对流扩散方程的摄动有限体积(PFV)方法及讨论

PERTURBATIONAL FINITE VOLUME METHOD FOR CONVECTIVE DIFFUSION EQUATION AND DISCUSSION

在有限体积(FV)方法的重构近似中,引入数值摄动处理,即把界面数值通量摄动展开成网格间距的幂级数,并利用积分方程自身的性质求出幂级数的系数,同时获得高精度迎风和中心型摄动有限体积(PFV)格式.对标量输运方程给出积分近似为二阶、重构近似为二、三和四阶迎风和中心型PFV格式,这些PFV格式的结构形式及使用基点数与一阶迎风格式完全一致,迎风PFV格式满足对流有界准则;二阶和四阶中心PFV格式对网格Peclet数的任意值均为正型格式,比常用的二阶中心格式优越.用一维标量输运和方腔流动算例说明PFV格式的优良性能,并把PFV方法与性质相近的摄动有限差分(PFD)方法及相关的高精度方法作了对比分析.

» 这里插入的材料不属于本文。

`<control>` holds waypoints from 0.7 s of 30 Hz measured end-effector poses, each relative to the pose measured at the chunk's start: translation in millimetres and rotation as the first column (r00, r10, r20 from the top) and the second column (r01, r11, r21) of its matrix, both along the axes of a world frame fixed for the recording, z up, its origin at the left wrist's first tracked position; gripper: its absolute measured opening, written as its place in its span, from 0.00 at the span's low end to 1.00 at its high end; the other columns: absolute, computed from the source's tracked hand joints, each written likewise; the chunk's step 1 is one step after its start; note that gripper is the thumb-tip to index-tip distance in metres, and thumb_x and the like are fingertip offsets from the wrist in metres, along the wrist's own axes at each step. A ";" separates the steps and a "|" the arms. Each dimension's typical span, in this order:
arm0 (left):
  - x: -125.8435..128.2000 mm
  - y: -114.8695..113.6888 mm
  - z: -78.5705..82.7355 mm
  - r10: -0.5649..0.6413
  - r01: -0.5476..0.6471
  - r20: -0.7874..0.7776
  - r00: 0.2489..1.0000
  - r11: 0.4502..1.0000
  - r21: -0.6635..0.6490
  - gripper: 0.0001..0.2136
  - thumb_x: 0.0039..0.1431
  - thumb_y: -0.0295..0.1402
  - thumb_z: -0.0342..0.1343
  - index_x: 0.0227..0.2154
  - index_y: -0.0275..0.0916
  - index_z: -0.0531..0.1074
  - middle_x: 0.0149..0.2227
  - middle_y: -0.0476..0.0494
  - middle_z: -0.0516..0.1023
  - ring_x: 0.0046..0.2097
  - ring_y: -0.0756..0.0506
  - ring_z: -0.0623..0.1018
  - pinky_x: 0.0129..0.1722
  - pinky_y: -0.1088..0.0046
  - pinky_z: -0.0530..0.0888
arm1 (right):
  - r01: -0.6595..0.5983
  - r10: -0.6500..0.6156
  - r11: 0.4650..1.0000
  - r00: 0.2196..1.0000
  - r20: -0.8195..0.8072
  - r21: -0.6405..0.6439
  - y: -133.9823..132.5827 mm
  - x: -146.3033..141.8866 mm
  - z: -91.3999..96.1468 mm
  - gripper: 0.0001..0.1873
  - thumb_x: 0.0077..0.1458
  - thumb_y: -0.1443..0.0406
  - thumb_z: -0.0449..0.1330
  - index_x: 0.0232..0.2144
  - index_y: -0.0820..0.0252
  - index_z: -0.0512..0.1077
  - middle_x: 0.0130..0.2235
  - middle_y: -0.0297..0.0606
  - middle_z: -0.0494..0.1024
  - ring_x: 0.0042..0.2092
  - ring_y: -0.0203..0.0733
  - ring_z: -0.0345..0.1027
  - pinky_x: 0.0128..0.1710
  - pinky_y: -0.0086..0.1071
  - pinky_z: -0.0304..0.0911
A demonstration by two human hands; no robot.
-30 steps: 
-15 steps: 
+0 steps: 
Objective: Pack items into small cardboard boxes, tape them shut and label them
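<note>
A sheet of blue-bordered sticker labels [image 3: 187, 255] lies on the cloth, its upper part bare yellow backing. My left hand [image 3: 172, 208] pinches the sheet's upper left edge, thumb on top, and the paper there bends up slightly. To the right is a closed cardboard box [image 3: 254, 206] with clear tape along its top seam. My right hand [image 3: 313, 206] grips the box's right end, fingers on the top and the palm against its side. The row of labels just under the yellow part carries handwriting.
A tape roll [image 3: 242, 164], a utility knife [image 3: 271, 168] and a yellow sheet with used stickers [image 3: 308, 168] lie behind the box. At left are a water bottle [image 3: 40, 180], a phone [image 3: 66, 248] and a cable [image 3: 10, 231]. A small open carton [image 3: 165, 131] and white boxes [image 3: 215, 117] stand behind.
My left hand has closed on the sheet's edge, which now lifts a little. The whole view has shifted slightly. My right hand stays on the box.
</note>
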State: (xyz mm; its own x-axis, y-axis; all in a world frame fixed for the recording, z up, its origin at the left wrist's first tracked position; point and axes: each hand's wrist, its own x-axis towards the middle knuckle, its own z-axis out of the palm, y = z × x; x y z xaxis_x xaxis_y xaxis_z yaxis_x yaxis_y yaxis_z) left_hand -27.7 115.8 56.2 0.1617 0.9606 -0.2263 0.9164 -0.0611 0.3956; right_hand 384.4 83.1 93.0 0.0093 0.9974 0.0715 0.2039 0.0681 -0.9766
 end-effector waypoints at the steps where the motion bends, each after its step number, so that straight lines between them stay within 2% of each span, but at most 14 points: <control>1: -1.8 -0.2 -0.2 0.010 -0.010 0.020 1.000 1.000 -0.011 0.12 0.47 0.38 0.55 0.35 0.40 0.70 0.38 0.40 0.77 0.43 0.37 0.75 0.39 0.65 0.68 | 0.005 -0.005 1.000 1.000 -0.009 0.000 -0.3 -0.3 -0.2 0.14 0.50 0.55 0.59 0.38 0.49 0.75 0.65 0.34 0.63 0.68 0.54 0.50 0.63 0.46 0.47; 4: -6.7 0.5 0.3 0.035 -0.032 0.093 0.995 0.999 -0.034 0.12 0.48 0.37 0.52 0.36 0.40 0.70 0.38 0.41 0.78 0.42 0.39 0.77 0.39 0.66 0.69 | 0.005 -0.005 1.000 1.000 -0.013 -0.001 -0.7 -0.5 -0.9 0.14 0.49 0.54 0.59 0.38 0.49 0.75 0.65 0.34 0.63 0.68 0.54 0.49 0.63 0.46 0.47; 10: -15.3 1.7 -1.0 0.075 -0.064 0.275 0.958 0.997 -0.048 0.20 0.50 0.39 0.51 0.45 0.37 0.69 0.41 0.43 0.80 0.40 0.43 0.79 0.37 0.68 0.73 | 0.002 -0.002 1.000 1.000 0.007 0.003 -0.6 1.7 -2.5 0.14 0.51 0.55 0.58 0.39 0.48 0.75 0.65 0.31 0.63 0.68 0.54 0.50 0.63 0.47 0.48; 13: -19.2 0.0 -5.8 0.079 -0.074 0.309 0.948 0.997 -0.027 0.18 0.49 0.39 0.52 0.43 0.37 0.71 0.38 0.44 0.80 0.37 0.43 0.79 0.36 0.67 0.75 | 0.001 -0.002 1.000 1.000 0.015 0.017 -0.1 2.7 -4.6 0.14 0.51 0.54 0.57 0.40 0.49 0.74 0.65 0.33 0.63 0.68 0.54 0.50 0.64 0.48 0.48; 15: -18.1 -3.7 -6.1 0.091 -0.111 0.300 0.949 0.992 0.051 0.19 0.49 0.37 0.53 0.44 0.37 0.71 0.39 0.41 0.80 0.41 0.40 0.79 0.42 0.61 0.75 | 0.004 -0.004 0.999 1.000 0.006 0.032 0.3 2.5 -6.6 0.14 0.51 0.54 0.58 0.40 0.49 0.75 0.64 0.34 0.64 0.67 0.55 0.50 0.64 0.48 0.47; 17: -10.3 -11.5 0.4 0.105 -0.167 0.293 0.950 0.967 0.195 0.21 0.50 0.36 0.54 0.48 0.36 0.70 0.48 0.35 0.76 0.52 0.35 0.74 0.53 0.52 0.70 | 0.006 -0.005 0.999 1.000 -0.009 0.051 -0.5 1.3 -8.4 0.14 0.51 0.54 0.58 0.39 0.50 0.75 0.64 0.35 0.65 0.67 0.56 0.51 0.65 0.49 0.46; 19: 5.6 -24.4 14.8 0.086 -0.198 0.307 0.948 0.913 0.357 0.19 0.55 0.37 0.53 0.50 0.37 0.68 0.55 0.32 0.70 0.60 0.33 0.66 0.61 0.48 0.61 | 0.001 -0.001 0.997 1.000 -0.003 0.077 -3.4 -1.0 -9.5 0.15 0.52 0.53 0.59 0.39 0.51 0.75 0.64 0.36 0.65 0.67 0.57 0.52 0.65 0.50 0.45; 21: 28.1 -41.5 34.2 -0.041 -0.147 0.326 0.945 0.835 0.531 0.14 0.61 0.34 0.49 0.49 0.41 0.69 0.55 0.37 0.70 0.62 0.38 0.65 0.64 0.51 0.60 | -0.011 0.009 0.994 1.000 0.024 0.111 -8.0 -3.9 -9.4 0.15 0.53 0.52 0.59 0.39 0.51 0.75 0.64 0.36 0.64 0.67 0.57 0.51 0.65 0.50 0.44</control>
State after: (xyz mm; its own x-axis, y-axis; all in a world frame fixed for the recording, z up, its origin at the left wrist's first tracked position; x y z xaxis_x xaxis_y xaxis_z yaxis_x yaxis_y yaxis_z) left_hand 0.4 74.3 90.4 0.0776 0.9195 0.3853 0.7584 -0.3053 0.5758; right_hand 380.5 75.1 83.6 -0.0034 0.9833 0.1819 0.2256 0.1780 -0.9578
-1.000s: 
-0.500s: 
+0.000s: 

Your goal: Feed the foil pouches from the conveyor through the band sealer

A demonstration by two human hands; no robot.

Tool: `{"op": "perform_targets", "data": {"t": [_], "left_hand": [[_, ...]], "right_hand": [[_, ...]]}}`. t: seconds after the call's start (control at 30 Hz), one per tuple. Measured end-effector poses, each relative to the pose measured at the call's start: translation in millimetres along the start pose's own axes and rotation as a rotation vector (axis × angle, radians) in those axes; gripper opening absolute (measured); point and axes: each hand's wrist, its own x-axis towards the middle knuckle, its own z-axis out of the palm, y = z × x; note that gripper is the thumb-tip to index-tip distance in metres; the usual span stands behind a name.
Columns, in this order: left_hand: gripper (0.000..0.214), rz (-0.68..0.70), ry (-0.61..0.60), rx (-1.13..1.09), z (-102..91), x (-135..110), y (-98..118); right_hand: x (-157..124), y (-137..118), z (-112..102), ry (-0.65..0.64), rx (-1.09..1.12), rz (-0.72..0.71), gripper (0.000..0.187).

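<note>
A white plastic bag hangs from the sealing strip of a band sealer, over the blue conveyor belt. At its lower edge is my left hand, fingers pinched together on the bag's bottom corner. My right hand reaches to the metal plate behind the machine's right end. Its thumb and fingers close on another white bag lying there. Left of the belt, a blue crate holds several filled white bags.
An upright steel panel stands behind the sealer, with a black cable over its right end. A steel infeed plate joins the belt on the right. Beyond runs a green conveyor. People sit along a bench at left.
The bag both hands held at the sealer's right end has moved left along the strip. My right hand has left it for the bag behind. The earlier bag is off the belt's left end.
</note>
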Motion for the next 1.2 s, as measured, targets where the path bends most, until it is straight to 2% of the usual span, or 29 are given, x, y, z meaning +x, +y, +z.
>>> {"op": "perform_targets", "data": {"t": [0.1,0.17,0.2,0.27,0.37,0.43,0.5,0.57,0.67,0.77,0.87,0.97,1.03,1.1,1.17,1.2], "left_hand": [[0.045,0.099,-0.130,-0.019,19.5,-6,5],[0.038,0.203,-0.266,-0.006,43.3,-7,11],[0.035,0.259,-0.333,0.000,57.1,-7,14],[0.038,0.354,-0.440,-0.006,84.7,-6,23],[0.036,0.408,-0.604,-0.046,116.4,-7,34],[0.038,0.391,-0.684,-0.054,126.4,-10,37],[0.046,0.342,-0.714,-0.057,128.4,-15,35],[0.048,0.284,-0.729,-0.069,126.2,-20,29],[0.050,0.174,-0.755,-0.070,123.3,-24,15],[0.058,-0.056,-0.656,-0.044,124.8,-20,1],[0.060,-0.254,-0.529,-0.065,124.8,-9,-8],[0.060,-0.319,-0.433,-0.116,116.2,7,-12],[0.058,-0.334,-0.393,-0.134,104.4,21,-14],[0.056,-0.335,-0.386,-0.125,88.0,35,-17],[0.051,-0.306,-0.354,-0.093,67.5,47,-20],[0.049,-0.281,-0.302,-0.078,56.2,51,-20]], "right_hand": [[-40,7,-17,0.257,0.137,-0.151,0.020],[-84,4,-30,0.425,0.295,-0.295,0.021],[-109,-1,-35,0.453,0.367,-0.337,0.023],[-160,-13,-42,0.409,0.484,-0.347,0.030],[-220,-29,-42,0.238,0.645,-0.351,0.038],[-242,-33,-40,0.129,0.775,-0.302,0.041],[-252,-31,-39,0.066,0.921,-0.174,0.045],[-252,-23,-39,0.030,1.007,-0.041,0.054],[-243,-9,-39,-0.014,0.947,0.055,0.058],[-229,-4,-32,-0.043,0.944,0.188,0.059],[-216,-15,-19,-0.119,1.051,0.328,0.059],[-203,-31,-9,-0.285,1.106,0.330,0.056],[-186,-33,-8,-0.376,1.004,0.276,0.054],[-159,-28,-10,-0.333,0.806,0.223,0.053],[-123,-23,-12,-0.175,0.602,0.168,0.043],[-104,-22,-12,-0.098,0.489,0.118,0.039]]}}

A perturbational finite volume (PFV) method for the convective diffusion equation is presented in this paper. PFV method uses first-order upwind scheme as its starting point, the mass fluxes of the cell faces are modified by a numerical-value perturbation technique i.e. the mass fluxes are expanded into power series of the grid spacing and the coefficients of the power series are determined with the aid of the conservation equation itself. The resulting formulae of the above perturbation operation are higher-order upwind and central PFV schemes. They include the second-, third-, and fourth-order upwind PFV schemes as well as the second- and fourth-order central PFV schemes. The properties of PFV schemes are discussed and proved. The second-, third- and fourth-order upwind PFV schemes satisfy the convective boundedness criteria, they do not produce oscillatory solutions, expecially their numerical diffusions are much smaller than those of the first-order upwind scheme. The central PFV schemes with second- and fourth-order accuracy are positive grid-centered FV ones for any values of the grid Peclet numbers and then are more better than the normal second-order central FV scheme. Two numerical examples (including a lid-driven cavity flow and problem of scalar quantity transport in the one-dimensional flow) are computed to illustrate excellent behaviors of PFV schemes. In addition, a conceptional comparison of PFV scheme is also given with the perturbational finite difference scheme, multinodes and compact schemes.